**TASK DESCRIPTION:**
The required result is the number of lines in this material containing the word "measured". Write that number and no other text.

**DATA BLOCK:**
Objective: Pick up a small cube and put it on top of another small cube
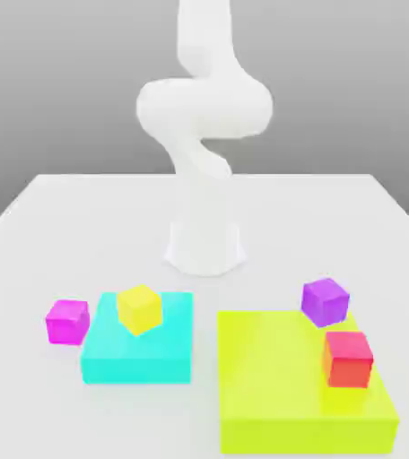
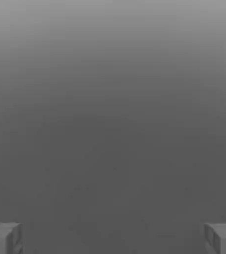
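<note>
A small magenta-pink cube (image 1: 66, 321) rests on the white table (image 1: 47, 233) at the exterior view's left. It sits just beside the flat cyan block (image 1: 141, 354). A yellow cube (image 1: 139, 308) lies on top of that cyan block. On the wide lime block (image 1: 280, 394) at the right sit a violet-purple cube (image 1: 324, 300) at the back corner and a red cube (image 1: 348, 359) nearer the front. In the hand view my gripper (image 2: 113, 239) is open. Its grey fingertips (image 2: 3, 239) stand far apart with nothing between them, facing a plain grey backdrop.
The white arm (image 1: 204, 125) rises from its base (image 1: 205, 246) at the middle of the table, behind the blocks, and bends upward. A strip of bare table separates the cyan and lime blocks.
</note>
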Robot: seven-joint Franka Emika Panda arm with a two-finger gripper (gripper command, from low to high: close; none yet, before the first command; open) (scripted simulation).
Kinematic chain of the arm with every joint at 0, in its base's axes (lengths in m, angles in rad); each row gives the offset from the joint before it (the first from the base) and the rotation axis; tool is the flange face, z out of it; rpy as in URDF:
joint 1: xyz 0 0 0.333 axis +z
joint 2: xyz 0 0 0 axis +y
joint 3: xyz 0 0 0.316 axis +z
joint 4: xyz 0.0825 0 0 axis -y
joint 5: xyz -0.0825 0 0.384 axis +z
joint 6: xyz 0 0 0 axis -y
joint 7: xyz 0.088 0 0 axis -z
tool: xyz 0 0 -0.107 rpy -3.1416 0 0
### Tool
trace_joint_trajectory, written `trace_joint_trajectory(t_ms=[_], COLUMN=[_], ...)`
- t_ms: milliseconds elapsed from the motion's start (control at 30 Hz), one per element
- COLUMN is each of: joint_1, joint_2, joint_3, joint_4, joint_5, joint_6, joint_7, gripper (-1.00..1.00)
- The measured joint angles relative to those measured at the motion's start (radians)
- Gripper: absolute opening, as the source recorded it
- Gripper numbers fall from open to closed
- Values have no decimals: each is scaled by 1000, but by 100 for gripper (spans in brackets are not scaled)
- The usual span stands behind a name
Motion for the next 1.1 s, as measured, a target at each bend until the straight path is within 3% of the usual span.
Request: trace_joint_trajectory(t_ms=[367, 600, 700, 867, 900, 1100], joint_1=[-347, -530, -550, -615, -629, -637], joint_2=[376, 641, 748, 930, 959, 973], joint_3=[-36, -117, -127, -43, -27, -20], joint_4=[-304, -507, -527, -501, -496, -494], joint_5=[-31, -27, 21, 111, 116, 117], joint_6=[279, 472, 558, 707, 731, 746], joint_7=[481, 790, 804, 745, 741, 741], gripper=[0, 0, 0, 0, -100, -100])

**YOUR SOLUTION:**
2